綺麗に整った仕草で肉を切り分けて、ソースにつけて食べ始める。
鶴はそこで、手を洗ってうがいをし、食卓に着く。
そうすると、さっとご飯と味噌汁が用意され、取り皿も出される。
よく見ると、子分全員の取り皿は統一感のないもので、各々が適当に持ってきた感が満載だった。
「……うわあ、この唐揚げ、肉がふわふわ」
一口かじった鶴が驚くと、ブンブクは胸を張った。
「つけダレにつけすぎないのがみそだ。しょっぱいタレにつけすぎると、水気が抜けすぎて柔らかく仕上がらねえ」
「揚げ物しないんじゃなかったっけ」
「それをおれたちが頼み込んだんですよ! 親分のから揚げ食べたくって」
なるほど、子分のお願いにより、ブンブクは揚げ物を解禁したらしい。
それが悪いとは思わないけれど、ふわふわの鶏肉は噛むとじゅっと肉汁があふれ出し、どことなく存在を感じさせるケチャップを煮詰めた甘さと、醤油のコクと塩気がたまらない味だ。

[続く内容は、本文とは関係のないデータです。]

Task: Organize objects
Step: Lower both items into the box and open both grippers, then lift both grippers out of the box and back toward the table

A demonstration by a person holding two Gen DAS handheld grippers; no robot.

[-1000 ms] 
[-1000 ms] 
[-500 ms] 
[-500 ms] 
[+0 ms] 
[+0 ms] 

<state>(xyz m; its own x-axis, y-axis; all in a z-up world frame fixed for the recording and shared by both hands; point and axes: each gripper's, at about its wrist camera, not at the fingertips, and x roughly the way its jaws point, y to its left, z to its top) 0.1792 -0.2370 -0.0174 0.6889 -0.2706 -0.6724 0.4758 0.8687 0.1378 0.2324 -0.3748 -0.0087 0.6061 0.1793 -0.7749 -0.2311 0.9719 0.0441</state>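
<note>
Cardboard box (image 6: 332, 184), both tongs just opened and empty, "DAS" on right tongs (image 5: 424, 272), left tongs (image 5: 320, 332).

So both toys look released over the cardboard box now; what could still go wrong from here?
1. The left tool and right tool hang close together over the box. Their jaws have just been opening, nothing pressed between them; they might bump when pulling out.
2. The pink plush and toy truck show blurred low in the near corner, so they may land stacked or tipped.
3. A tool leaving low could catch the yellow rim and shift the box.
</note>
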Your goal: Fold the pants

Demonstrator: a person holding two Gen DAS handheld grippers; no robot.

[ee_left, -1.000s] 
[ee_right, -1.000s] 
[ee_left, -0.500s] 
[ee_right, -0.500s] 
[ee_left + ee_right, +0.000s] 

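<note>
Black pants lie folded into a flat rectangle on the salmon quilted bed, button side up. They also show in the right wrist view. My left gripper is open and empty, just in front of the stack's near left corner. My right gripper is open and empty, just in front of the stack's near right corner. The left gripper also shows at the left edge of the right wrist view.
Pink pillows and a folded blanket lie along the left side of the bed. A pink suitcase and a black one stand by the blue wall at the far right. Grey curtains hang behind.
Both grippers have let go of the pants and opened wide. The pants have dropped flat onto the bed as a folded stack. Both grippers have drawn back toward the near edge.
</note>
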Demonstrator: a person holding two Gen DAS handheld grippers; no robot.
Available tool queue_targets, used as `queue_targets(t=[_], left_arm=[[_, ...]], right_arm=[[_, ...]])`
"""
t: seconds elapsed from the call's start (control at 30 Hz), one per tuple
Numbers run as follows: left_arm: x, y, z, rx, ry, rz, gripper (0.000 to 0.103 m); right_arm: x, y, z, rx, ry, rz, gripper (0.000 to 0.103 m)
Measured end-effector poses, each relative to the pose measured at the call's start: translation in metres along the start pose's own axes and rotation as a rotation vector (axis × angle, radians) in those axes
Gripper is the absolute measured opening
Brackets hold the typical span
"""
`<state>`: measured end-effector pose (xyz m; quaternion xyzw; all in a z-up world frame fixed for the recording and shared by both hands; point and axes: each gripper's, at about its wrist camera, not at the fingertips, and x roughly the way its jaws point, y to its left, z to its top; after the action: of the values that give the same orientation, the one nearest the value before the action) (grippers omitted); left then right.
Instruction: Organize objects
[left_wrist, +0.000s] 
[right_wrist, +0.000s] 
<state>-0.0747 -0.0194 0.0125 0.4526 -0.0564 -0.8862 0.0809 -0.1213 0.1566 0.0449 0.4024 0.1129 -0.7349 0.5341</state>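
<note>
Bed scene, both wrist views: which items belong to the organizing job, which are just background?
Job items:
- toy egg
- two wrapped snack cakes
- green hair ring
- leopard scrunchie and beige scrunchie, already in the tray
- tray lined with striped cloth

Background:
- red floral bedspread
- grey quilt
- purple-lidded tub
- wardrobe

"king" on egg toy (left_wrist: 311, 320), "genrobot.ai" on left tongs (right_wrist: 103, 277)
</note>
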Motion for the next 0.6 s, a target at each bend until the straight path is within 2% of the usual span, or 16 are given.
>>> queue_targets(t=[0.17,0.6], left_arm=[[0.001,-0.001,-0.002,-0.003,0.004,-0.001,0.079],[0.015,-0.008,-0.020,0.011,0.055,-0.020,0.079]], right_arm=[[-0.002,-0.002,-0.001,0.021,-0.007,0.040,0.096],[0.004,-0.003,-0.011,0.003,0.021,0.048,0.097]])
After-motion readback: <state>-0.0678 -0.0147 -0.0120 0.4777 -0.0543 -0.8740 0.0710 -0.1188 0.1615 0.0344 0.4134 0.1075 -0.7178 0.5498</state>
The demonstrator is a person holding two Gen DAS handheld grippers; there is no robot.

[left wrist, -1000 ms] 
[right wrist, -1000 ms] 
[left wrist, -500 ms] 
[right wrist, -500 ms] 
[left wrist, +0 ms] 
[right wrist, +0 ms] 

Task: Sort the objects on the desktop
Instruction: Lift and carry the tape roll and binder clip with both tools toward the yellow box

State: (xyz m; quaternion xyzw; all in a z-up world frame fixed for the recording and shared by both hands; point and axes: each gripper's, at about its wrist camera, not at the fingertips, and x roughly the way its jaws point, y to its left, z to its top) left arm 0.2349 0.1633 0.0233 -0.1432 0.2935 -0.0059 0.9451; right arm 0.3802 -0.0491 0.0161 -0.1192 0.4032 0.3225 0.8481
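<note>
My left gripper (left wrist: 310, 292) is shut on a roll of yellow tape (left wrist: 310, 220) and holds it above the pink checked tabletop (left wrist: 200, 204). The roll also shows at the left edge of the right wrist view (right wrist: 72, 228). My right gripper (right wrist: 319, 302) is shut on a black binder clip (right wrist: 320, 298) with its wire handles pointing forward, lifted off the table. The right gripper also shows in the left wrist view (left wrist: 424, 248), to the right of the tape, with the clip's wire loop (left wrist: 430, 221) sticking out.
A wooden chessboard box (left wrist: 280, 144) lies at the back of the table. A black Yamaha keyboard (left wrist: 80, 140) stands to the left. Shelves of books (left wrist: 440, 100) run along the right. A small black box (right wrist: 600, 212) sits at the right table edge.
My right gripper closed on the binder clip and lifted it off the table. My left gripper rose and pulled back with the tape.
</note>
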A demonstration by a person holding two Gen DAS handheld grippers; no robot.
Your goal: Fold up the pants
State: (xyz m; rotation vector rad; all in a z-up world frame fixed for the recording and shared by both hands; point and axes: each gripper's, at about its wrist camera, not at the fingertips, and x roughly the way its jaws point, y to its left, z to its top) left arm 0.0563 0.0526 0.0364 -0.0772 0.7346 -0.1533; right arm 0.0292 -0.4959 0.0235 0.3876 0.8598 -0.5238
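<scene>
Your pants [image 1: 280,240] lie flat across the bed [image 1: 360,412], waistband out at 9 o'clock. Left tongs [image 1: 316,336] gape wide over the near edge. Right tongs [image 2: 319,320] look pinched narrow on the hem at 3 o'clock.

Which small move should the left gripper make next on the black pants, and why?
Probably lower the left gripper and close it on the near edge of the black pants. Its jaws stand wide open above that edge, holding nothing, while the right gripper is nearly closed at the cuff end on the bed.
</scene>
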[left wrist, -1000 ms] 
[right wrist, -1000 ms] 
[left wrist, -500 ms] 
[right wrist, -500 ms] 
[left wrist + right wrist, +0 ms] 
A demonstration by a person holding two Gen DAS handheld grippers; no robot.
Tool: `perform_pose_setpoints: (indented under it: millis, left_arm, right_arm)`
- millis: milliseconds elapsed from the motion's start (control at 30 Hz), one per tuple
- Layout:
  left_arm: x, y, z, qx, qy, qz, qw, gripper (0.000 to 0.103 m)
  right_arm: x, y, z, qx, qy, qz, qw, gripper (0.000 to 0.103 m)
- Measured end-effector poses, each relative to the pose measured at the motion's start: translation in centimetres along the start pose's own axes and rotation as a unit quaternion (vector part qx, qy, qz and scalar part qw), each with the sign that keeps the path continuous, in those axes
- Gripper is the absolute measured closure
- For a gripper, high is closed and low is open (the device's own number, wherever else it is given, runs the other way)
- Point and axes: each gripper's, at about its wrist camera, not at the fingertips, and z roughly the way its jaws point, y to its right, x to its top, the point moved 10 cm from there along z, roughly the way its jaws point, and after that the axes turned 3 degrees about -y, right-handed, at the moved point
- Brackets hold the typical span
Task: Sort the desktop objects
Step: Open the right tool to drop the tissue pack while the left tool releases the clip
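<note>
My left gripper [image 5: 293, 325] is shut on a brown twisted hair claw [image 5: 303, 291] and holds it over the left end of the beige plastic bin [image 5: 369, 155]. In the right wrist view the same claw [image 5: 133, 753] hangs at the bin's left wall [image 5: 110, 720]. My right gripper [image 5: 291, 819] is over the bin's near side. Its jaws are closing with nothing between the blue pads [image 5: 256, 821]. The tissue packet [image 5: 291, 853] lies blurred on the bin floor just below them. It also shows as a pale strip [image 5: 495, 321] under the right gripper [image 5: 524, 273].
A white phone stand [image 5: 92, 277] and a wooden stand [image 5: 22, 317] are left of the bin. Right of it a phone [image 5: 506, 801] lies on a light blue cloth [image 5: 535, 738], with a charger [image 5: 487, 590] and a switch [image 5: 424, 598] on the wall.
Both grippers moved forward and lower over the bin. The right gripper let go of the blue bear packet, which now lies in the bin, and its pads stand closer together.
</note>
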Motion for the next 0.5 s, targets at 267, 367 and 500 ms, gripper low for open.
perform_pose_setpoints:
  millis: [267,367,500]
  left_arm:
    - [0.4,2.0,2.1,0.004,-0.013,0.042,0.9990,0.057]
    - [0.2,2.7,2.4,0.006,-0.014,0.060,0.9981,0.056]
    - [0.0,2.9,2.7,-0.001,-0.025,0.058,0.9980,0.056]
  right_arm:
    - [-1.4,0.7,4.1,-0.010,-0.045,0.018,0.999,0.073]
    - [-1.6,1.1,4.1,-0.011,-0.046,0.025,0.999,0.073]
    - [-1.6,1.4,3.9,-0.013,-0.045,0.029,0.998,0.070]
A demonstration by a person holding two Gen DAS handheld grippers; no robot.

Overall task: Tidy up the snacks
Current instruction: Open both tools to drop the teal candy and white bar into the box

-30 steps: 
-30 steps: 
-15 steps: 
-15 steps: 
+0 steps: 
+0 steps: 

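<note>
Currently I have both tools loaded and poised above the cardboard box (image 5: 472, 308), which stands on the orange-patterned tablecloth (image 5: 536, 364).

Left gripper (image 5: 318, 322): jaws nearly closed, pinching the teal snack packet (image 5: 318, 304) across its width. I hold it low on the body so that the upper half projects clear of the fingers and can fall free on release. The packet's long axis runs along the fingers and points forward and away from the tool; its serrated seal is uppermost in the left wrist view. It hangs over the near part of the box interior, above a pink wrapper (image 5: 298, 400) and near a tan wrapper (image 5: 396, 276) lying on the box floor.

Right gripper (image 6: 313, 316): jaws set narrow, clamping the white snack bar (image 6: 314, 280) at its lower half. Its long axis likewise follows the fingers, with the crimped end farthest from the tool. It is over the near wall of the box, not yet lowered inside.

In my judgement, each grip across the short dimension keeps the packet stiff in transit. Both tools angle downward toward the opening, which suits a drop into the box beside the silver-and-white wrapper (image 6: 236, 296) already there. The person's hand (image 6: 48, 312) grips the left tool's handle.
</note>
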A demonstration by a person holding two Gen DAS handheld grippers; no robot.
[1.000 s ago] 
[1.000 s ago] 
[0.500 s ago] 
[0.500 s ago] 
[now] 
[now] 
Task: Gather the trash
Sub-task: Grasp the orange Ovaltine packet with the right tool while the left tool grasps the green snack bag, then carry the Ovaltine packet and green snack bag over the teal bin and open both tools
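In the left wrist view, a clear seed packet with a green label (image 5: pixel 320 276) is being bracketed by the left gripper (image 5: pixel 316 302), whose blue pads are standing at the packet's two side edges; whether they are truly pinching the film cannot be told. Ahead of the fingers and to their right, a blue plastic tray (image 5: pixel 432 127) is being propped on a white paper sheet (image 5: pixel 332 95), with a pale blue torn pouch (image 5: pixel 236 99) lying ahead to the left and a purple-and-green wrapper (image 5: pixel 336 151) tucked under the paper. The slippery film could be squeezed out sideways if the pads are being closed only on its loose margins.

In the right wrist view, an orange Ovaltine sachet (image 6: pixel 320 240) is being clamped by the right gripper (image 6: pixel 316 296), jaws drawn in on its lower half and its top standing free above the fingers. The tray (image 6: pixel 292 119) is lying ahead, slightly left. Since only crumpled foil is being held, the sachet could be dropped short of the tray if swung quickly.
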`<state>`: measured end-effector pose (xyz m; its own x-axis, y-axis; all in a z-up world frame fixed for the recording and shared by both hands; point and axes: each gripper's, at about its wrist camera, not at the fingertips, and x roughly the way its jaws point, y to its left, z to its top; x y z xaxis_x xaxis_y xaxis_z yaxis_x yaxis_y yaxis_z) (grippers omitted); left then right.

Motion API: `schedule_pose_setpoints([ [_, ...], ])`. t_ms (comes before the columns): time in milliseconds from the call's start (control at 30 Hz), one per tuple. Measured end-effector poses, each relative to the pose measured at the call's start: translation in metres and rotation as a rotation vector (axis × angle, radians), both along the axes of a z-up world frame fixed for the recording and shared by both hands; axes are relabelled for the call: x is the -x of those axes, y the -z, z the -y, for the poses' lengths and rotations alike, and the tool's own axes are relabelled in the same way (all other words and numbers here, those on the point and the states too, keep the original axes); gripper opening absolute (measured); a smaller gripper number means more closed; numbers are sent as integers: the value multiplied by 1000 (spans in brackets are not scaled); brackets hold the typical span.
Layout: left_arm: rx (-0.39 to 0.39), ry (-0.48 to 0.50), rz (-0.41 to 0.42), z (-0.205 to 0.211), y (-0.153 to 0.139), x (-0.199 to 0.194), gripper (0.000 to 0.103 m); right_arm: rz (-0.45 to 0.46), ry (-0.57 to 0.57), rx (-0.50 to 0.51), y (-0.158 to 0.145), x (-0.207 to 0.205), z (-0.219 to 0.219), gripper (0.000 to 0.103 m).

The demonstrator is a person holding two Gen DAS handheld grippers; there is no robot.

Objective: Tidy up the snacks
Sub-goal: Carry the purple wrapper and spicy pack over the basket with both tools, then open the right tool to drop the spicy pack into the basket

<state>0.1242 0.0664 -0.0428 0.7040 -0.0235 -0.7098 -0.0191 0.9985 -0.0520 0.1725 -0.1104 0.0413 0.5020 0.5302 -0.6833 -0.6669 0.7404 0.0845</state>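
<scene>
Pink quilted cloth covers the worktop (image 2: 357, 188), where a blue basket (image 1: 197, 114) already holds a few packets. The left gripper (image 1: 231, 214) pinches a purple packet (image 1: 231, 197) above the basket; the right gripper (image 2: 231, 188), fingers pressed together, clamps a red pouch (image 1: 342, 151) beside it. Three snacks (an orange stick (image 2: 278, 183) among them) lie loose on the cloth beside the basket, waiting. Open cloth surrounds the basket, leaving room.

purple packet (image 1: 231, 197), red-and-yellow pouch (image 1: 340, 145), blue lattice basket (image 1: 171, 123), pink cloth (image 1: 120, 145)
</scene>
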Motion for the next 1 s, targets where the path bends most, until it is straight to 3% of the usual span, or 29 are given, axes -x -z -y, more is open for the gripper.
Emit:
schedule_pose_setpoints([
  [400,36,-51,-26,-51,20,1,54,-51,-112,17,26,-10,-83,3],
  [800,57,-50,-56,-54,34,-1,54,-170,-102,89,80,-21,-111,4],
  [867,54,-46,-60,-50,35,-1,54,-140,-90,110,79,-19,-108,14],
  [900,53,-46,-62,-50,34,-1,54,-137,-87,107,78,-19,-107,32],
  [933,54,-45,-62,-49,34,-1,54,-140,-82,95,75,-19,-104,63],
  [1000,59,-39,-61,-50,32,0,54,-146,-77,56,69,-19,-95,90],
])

これが単純な具材である、豆腐と葱の味噌汁に程よく相性がいい。
そして白いご飯との愛称は推して知るべし、最高である。このちょっと味が濃い感じが、ごはんを進ませる。
「この味付けは、ずいぶん前に修二郎が、どうして外でしか食べられないって言って、おいらを誘った店の味だ」
「爺様がそんな事言ったんだ」
「そうだな、あんまりにもうまいもんだから、感心して、味付け聞いたんだ。そこの老店主が気前のいい人でなあ、自分たちが死んだ後もこの味を食べたい人のためにって、教えてくれたんだ」
「ブンブクが老店主っていうと違和感が」
「あんたの方が確実に年上よね」
「言うな、それ」
けらけら笑い、どこからか徳利を持ち出して酒を飲んでいるブンブクが、子分たちを見回す。
「さて、宴会の日取りだが、どこならみんな集まれる」
「満月の大宴会って聞いたら、皆仕事終わらせて来るに決まってるじゃありませんか」
「じゃあやっぱり満月だな、このためにお前ら修行してきたんだろ」
「はい!」
「口元のべたべたぬぐってから会話した方がいいよ」
鶴がその辺に置かれていたタオルを差し出すと、子分の一人は慌てて口元をぬぐった。
「じゃあやっぱり満月がいいよなあ、満月にやる宴は一番気分がいい」
そこまで言ってから、ブンブクは鶴を見た。
「つるや、王子様はいつ来日するんだ、それを教えてもらえるとありがてえな」
「……その前に、誰か、満月の大宴会とか、百花屋敷とか、意味を教えて……」
なんかブンブクが大掛かりな事を計画しているぞ、と思った彼女の言葉に、ブンブクがああ、と頷いた。